The past few weeks have been good ones for my little English-teaching business. I now have four very regular students. One of them, however, is in Brazil until December, so I've had an easy schedule with six lessons per week. Two of the students I'm currently working with are beginners, and the third is at the low intermediate level. It's been particularly exciting to watch this third student blossom. The first time I met her was at the tea that we had here at our apartment. She was very quiet and spoke only in Ukrainian to her friend. I was nervous about teaching her because she seemed distant and unfriendly. But after only six weeks of lessons, she has gained a tremendous amount of confidence! Now she regales me regularly with tales of her weekend and with what she's cooked during the past week, and she cracks me up with a great sense of humor. She ran into Glenda at the bus stop last week, and Glenda reported that they had a conversation in English. It's amazing how much good a chance to practice conversation skills with a sympathetic listener will do.
I am very much enjoying teaching my two beginning students. They are both Brazilian, and they are both doing great. I've decided that I really like teaching beginners because it is so easy to see them make progress. It's easy to find vocabulary that they will hear often, so they have lots of chances to practice. The grammar they're learning is simple and easy to teach. I do miss the chance for more advanced readings and discussions, but I suppose that will come in time.
I am particularly amused by the system one of my Brazilian students and I have cobbled together to communicate. It works like this: she rattles off a long string of Portuguese, accompanied by diagrams or hand gestures, and I, miraculously, understand her and respond in English. She usually understands, and so we grind on through basic grammar points, using our multilingual skills. Every once and a while, we stop and laugh at how our languages have become mutually intelligible through not much more than our sheer determination to be understood.

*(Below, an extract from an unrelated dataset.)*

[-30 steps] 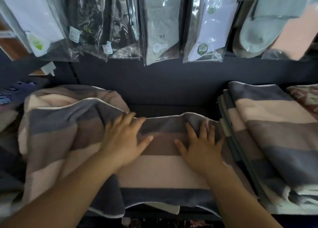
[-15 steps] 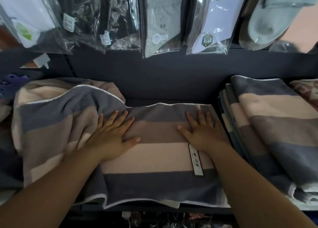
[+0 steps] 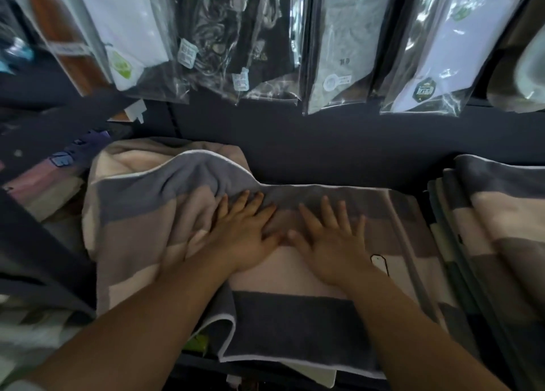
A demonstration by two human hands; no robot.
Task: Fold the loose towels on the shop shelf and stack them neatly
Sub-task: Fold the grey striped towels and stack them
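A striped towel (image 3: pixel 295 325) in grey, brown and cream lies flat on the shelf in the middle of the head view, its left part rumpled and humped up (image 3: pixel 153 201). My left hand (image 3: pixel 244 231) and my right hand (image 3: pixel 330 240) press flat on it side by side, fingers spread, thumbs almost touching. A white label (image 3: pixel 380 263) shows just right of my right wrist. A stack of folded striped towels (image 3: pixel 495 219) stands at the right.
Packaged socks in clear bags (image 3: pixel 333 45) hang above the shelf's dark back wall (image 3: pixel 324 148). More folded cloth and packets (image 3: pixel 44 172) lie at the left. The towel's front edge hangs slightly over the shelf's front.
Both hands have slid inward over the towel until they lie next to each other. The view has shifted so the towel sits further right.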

My Ukrainian student pointed out to me this week how difficult she finds it to read in English. I gave her a short passage about fashions as an introduction to the past tense and some vocabulary about clothes. She said she hates reading in English, but that she could read when she studied German. I always talk to my students about how difficult spelling is in English because the letters of the alphabet do not correspond one-to-one with sounds. For example, g can be pronounced "hard," as in gentle, or "soft," as in girl. So it's hard to know how to write a word that you know how to use in conversation. I try to sympathize with my students on this point. But I haven't been as sympathetic about reading until Elena pointed out how frustrating it is for her. Then I remembered how hard it was for me to read Polish, even though it does have a one-to-one correspondence between the alphabet and the sounds the letters represent. Sometimes I'd have to actually say words outloud before I'd realize that I knew them or that they were similar to their English counterparts. So, my other students can thank Elena for making me more sympathetic to the unique trials of learning to read English. On the other hand, only practice can ease these trials. So maybe they shouldn't thank her yet.
2 comments:
Ellen I think I can sympathize with anyone trying to learn English. I'm glad I'm native because there are no rules especially when reading/writing. When I compare it to Spanish I can see why it would be very difficult to learn English.
It's funny how the process of teaching your own language makes you so sensitive to its peculiarities . . . so entertained by colorful variations, so amused by mistakes, so analytic of unexpected dialectical differences. After my four days in rural central Kentucky, I'm blown away by the diversity of vowel sounds and diction. And after four days sharing a car and a hotel room with my sis, I am hyperaware of her palatalized "r" production.